> _WHAT TO DO_:
The records that follow are to be transcribed word for word.

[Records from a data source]
---

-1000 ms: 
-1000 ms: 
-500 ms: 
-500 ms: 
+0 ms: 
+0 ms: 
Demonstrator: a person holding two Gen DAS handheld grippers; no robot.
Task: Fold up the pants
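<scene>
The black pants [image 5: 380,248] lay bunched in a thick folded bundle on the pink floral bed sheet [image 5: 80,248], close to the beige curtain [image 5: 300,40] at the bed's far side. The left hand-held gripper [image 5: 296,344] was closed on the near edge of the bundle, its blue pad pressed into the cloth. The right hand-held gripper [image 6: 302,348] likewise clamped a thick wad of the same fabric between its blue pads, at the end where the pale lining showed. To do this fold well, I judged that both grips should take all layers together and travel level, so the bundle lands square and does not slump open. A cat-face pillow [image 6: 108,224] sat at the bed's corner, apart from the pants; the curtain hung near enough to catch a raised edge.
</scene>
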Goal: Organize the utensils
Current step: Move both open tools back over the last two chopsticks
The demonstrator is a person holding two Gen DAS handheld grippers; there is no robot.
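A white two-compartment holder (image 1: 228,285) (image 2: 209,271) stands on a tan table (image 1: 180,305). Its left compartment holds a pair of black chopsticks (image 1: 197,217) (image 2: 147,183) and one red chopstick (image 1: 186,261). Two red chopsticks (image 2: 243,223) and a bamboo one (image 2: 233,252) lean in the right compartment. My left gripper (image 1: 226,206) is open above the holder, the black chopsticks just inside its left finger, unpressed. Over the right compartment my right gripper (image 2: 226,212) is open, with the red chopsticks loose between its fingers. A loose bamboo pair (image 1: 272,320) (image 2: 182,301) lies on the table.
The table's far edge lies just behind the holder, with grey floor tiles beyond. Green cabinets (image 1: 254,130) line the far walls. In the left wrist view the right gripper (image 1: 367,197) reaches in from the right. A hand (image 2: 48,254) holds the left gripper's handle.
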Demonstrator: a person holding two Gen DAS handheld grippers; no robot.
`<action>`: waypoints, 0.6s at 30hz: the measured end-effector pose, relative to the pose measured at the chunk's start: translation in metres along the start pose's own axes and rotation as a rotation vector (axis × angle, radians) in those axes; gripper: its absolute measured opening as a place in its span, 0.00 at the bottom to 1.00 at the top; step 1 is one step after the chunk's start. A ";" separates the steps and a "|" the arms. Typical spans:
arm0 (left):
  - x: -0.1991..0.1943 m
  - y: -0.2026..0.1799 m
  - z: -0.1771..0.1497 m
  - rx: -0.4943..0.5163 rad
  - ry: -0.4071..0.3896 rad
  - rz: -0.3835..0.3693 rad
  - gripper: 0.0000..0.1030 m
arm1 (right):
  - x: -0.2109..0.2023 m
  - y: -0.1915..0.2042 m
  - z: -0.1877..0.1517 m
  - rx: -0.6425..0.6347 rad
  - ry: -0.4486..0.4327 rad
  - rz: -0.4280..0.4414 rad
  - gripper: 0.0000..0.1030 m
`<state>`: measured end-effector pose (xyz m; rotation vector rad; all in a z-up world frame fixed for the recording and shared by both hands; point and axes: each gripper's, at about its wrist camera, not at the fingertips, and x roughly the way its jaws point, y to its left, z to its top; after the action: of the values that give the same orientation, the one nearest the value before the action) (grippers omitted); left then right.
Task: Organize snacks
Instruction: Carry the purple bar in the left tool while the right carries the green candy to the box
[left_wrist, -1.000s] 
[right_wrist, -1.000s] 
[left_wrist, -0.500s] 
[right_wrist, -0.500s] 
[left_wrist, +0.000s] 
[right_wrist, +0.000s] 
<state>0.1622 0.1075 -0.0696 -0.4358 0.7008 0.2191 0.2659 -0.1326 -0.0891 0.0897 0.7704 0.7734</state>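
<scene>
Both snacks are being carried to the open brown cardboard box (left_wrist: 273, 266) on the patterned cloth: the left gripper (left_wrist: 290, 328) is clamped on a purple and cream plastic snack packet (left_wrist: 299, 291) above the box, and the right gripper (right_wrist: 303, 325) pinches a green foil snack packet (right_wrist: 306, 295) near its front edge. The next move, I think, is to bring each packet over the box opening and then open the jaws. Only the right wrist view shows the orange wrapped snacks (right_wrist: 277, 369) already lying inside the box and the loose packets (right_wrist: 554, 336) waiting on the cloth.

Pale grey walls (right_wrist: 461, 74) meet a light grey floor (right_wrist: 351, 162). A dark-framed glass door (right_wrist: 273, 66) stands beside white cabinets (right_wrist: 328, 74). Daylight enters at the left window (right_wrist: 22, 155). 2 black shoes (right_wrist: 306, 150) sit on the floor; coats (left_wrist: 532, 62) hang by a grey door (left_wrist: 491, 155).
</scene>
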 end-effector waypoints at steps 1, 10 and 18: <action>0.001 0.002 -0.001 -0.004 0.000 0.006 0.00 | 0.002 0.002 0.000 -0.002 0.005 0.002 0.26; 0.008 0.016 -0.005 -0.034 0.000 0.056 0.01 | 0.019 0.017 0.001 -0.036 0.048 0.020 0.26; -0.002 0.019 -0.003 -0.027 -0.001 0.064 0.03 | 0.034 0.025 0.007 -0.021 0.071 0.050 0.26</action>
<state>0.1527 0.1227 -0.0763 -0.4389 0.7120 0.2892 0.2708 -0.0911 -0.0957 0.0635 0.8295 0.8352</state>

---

> _EXERCISE ANSWER_:
-1000 ms: 
-1000 ms: 
-500 ms: 
-500 ms: 
+0 ms: 
+0 ms: 
Demonstrator: a person holding two Gen DAS handheld grippers; no robot.
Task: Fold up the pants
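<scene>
The black pants [image 5: 380,248] lay bunched in a thick folded bundle on the pink floral bed sheet [image 5: 80,248], close to the beige curtain [image 5: 300,40] at the bed's far side. The left hand-held gripper [image 5: 296,344] was closed on the near edge of the bundle, its blue pad pressed into the cloth. The right hand-held gripper [image 6: 302,348] likewise clamped a thick wad of the same fabric between its blue pads, at the end where the pale lining showed. To do this fold well, I judged that both grips should take all layers together and travel level, so the bundle lands square and does not slump open. A cat-face pillow [image 6: 108,224] sat at the bed's corner, apart from the pants; the curtain hung near enough to catch a raised edge.
</scene>
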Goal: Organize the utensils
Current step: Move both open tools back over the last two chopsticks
The demonstrator is a person holding two Gen DAS handheld grippers; there is no robot.
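A white two-compartment holder (image 1: 228,285) (image 2: 209,271) stands on a tan table (image 1: 180,305). Its left compartment holds a pair of black chopsticks (image 1: 197,217) (image 2: 147,183) and one red chopstick (image 1: 186,261). Two red chopsticks (image 2: 243,223) and a bamboo one (image 2: 233,252) lean in the right compartment. My left gripper (image 1: 226,206) is open above the holder, the black chopsticks just inside its left finger, unpressed. Over the right compartment my right gripper (image 2: 226,212) is open, with the red chopsticks loose between its fingers. A loose bamboo pair (image 1: 272,320) (image 2: 182,301) lies on the table.
The table's far edge lies just behind the holder, with grey floor tiles beyond. Green cabinets (image 1: 254,130) line the far walls. In the left wrist view the right gripper (image 1: 367,197) reaches in from the right. A hand (image 2: 48,254) holds the left gripper's handle.
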Demonstrator: a person holding two Gen DAS handheld grippers; no robot.
`<action>`: waypoints, 0.6s at 30hz: the measured end-effector pose, relative to the pose measured at the chunk's start: translation in metres along the start pose's own axes and rotation as a rotation vector (axis × angle, radians) in those axes; gripper: its absolute measured opening as a place in its span, 0.00 at the bottom to 1.00 at the top; step 1 is one step after the chunk's start. A ";" separates the steps and a "|" the arms. Typical spans:
arm0 (left):
  - x: -0.1991..0.1943 m
  - y: -0.2026..0.1799 m
  - z: -0.1771..0.1497 m
  - rx: -0.4943..0.5163 rad
  - ry: -0.4071..0.3896 rad
  - rz: -0.3835..0.3693 rad
  - gripper: 0.0000..0.1030 m
arm1 (right):
  - x: -0.2109..0.2023 m
  - y: -0.1915..0.2042 m
  - z: -0.1877..0.1517 m
  - rx: -0.6425..0.6347 rad
  - ry: -0.4486..0.4327 rad
  - rz: -0.4280..0.4414 rad
  - gripper: 0.0000..0.1030 m
`<state>`: measured end-effector pose (xyz m; rotation vector rad; all in a z-up world frame fixed for the recording and shared by both hands; point and axes: each gripper's, at about its wrist camera, not at the fingertips, and x roughly the way its jaws point, y to its left, z to its top; after the action: of the values that give the same orientation, the one nearest the value before the action) (grippers omitted); left then right.
Task: Organize snacks
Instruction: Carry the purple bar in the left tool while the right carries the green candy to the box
[left_wrist, -1.000s] 
[right_wrist, -1.000s] 
[left_wrist, -0.500s] 
[right_wrist, -0.500s] 
[left_wrist, +0.000s] 
[right_wrist, +0.000s] 
<state>0.1622 0.1075 -0.0696 -0.4358 0.7008 0.2191 0.2659 -0.1326 -0.0891 0.0897 0.7704 0.7734</state>
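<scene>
Both snacks are being carried to the open brown cardboard box (left_wrist: 273, 266) on the patterned cloth: the left gripper (left_wrist: 290, 328) is clamped on a purple and cream plastic snack packet (left_wrist: 299, 291) above the box, and the right gripper (right_wrist: 303, 325) pinches a green foil snack packet (right_wrist: 306, 295) near its front edge. The next move, I think, is to bring each packet over the box opening and then open the jaws. Only the right wrist view shows the orange wrapped snacks (right_wrist: 277, 369) already lying inside the box and the loose packets (right_wrist: 554, 336) waiting on the cloth.

Pale grey walls (right_wrist: 461, 74) meet a light grey floor (right_wrist: 351, 162). A dark-framed glass door (right_wrist: 273, 66) stands beside white cabinets (right_wrist: 328, 74). Daylight enters at the left window (right_wrist: 22, 155). 2 black shoes (right_wrist: 306, 150) sit on the floor; coats (left_wrist: 532, 62) hang by a grey door (left_wrist: 491, 155).
</scene>
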 end-effector waypoints at steps 1, 10 and 18: <action>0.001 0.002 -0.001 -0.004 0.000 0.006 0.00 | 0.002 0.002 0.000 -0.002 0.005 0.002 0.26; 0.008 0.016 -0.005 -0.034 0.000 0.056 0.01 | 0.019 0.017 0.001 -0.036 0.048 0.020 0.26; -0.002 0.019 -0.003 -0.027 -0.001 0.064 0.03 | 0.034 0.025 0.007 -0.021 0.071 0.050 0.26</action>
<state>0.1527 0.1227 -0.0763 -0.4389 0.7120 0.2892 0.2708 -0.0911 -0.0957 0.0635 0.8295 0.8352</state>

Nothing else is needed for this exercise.